Mark Wagner, director of the Center for Archaeological Investigations at Southern Illinois University Carbondale, with a young member of the Shawnee Tribe during a visit earlier this summer to the Millstone Bluff archaeological site in the Shawnee National Forest. The visit is an outreach from the U.S. Forest Service to the three federally recognized Shawnee tribes, and is meant to help connect middle school through high school students with their cultural heritage. (Photo provided)
July 06, 2015
Native American students to tour forest sites
CARBONDALE, Ill. – Southern Illinois University Carbondale and the Shawnee National Forest are teaming up to help connect some middle school and high school students to their heritage this week.
Members of the Absentee Shawnee Tribe of Indians of Oklahoma, a federally recognized tribe, are visiting archaeological sites in and near the Shawnee National Forest as part of a cooperative effort from the Shawnee National Forest and the Shawnee people to keep young tribe members connected to their cultural heritage. Mark Wagner, director of the SIU Center for Archaeological Investigation and an expert in rock art, will lead the group on a tour of the Millstone Bluff site, which includes rock art and other artifacts and evidence of the Native American people who lived there.
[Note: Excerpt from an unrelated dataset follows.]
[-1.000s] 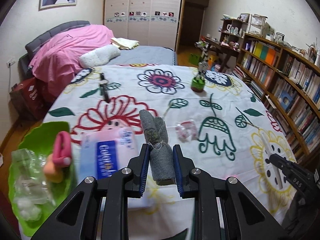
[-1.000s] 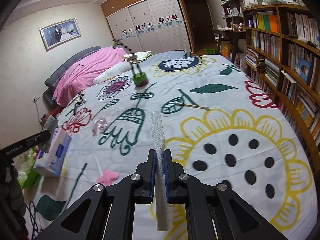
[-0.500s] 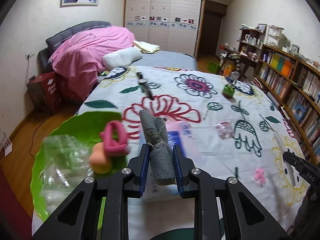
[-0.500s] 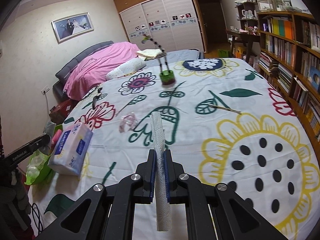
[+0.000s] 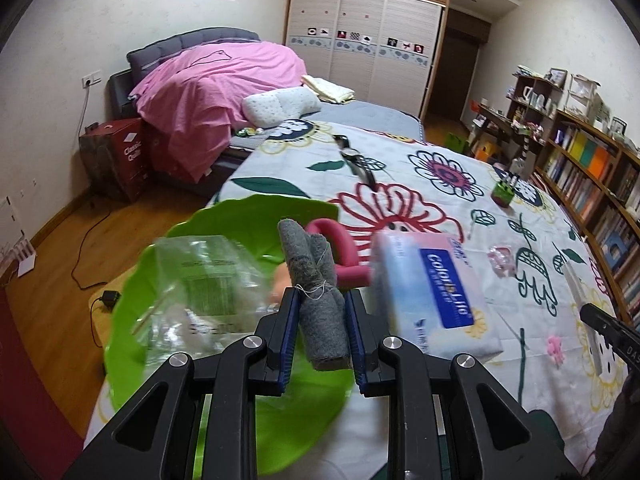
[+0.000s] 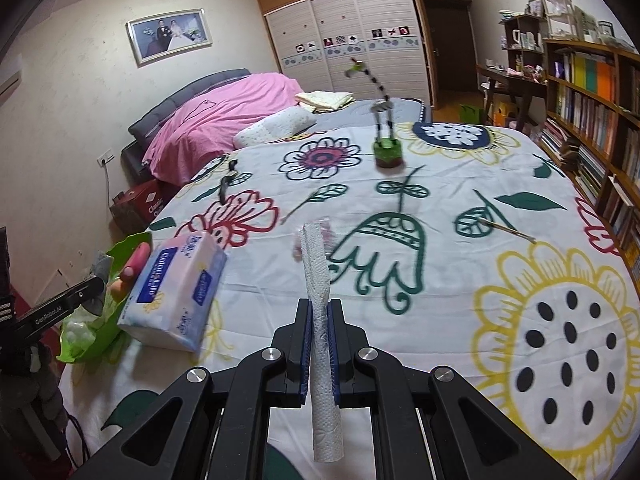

Members of the media are welcome to accompany the group on a tour or to arrange a time for interviews. Contact U. S. Forest Service archaeologists Mary McCorvie, 618/713-7473 or Heather Carey, 618/697-2544, to make arrangements.
The group plans to visit sites in the Panther Den Wilderness Area, canoe on the Cache River and visit sites along it, and visit the Millstone Bluff site. The group is staying at SIU’s Touch of Nature Environmental Center during the visit.
A previous group comprised of members of the Eastern Shawnee Tribe of Oklahoma and the Shawnee Tribe visited earlier this summer.
“SIU and the Forest Service have a strong partnership,” McCorvie said. “It’s important that we have a relationship with the Shawnee tribes, and it’s important to them to make connections for the young people with their ancestral home.”